Extension of the spine is the opposite of flexion. From a terminology standpoint, it’s helpful to be specific. If the cue is “bend the spine” it could move in one of three directions. Forward (spine flexion), Backward (spine extension), or Sideways (lateral flexion). The other direction our spine moves is to rotate or twist. Normally “bending” means flexion, or moving the body forward towards the legs. Extension would be taking the body backwards in the opposite direction, OR un-bending.
A Back Out of Balance
Without active thought during daily life activities, we can lose the three natural curves of the spine, and all of a sudden our posture is well, kind of poor. Our head may be sitting forward on the neck from too many hours straining to look at a computer screen. Our shoulders and upper back may be hunched forward from slumping in our chairs, or spending all day doing things bending forward. After all, we really don’t do anything in daily life with our arms behind us. If the upper body slump becomes extreme it’s called kyphosis.

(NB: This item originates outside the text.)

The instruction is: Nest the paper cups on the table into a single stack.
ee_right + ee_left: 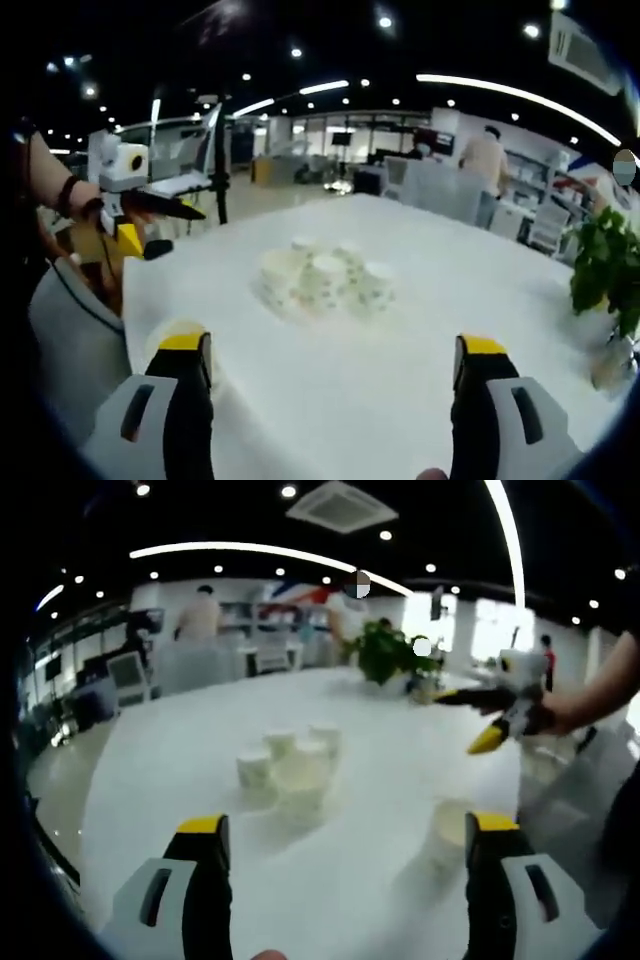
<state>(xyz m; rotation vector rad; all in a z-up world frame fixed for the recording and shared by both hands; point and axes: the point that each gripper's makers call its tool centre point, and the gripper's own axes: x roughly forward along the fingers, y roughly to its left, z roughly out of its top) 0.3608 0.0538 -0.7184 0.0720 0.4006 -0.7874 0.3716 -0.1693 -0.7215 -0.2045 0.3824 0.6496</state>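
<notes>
- On the white table (200, 740), near its middle, a small cluster of paper cups (290, 765) stands upright, the cups touching or just beside one another, not yet gathered into one stack.
- In the left gripper view the cups look plain white or cream; in the right gripper view the same cluster (325, 280) shows a faint small pattern on the walls, too blurred to make out.
- One more pale cup (447, 830) stands apart from the cluster, just beside the left gripper's right-hand jaw; the right gripper view shows what seems the same cup (165, 345) behind its left-hand jaw.
- No brand, label or writing can be read on any cup.
- The left gripper (345, 830) hovers short of the cluster, jaws wide apart and holding nothing.
- The right gripper (330, 350) likewise has its jaws spread wide and empty, facing the cluster.
- A potted plant (385, 652) stands at the table's far edge.
</notes>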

When we’re standing, we may get lazy and forget to maintain some support through the mid-section. With the abdominals hanging farther out to the front, the lower back will get pulled forward too, creating a more noticeable lumbar curve. If we become sway becomes extreme in the low back it’s called lordosis.

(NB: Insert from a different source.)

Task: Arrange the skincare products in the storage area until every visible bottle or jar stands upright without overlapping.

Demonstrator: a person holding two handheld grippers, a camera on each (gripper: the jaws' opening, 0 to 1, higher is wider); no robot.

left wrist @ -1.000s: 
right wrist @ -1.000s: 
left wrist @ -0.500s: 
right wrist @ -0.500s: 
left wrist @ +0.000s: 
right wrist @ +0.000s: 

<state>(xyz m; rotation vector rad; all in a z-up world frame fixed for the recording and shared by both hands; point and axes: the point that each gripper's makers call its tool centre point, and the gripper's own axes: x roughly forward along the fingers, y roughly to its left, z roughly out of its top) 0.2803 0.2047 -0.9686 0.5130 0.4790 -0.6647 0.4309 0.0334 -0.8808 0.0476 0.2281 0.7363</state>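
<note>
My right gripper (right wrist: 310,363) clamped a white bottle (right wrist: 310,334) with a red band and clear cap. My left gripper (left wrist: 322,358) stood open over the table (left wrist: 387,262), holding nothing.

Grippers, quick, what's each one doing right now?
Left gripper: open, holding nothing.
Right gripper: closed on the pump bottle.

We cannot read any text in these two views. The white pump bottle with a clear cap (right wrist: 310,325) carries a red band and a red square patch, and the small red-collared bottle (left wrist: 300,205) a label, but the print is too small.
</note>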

The body will strive for balance. If there’s too much going on at one end, it’s going to make some changes at the other end to compensate. Over time it will tell the brain that these changes were done to be in a normal, balanced position. At some point, the brain will accept the changes as the way it’s supposed to be, and voila. You now have a body that won’t fight for a better position, because it thinks it’s placed where it should be.
The Importance of Practicing Spine Extension
Spine extension is very important for posture and health. Since there is very little in life that we do bending backwards, taking time with exercise to move this direction can help keep our backs in balance. Ideally, every segment of the spine should move freely and easily in all directions. The real goal with good spine extension is to get the entire spine actively participating, which means the middle back has to learn how to extend – movement away from its natural curve. Practicing extension exercises also provides an opportunity to stretch and lengthen through the front of the body. In the long run this will help improve movement of the spine in all directions. A great quote from Joseph Pilates is, “A man is as young as his spinal column.” Practicing sequential, segmental spine extension will help keep you feeling young. Swan Lift Tips to Improve Your Technique (lay on your stomach, tip of the nose to the mat.)
1.Lengthen your spine as you inhale, before beginning to lift into extension. As you do this, pull the shoulder blades down towards your hips and it will be easier to feel this lengthening action.
2.Be sure the head doesn’t crank backwards causing the neck over extend. Let the head ride on the neck, start your lift from the base of the neck and work from the top downwards to the lower spine.
3.Feel the breastbone slide upward as the spine lifts, and slide downward as the spine lowers.
4.Work to feel even engagement with all the muscle close to the backbone, throughout the entire spine to hold your extension. (If anything, work to feel more in the upper back. Because it’s not as strong when moving in this direction – it may need a little extra effort to lift & hold you in this position.)
When you begin to push with your arms to lift higher, use the muscles in the back of the arm & shoulder and be sure that the upper back muscles are still engaged. (if the arms start working and the upper back lets go you’ll lose your extension where you need it the most.)